In its statement, the Bank highlighted that the ongoing war in the Middle East has led to increased volatility in global energy prices and financial markets. The situation has heightened risks to the global economy, as noted by the Bank of Canada.
Currently, inflation remains within the Bank’s target range of 1-3%, providing a stable backdrop for the interest rate decision. Maria Solovieva, an economist, remarked, “When inflation is close to the central bank’s target, there is no strong reason to change course.”
The Bank of Canada is closely monitoring the unfolding conflict in the Middle East, with officials stating that the full impact of the war on the economy will depend on its duration and severity. Tiff Macklem, the Governor, emphasized that the closure of the Strait of Hormuz is cutting off a significant amount of global energy supply, which could further complicate the economic landscape.
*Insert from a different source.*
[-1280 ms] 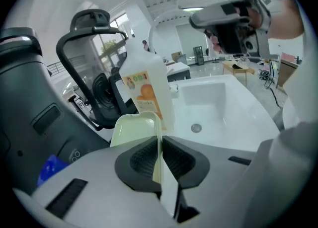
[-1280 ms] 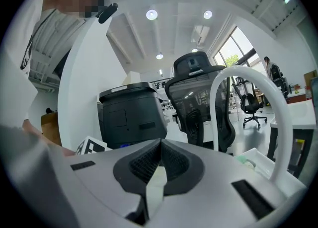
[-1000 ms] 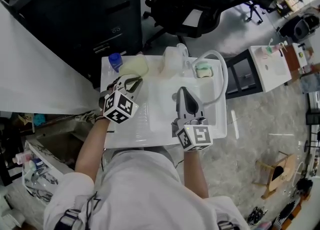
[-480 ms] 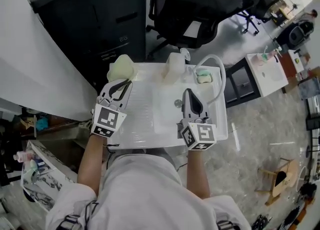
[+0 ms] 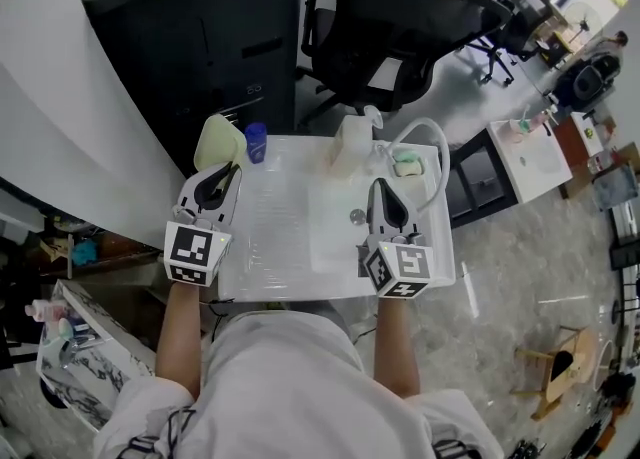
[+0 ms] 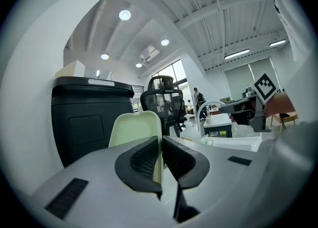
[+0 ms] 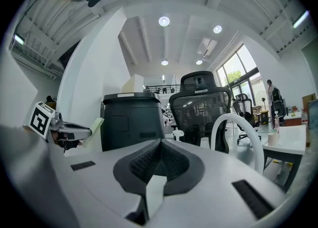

Interest rates set by commercial banks for loans, including mortgages, are influenced by the Bank of Canada’s minimum benchmark. The Bank has committed to ensuring that Canadians maintain confidence in price stability, even amid global upheaval.
Details remain unconfirmed regarding the potential for a rate hike later in the year, as this will depend on inflation pressures and broader economic conditions. The long-term effects of the Iran war on inflation and the Canadian economy are also not yet clear.
The Bank of Canada has held its interest rate steady for three consecutive meetings since a cut of 0.25 percentage points in October 2025. As the situation evolves, the Bank will continue to assess the impact of U.S. tariffs and trade policy uncertainty on the Canadian economy.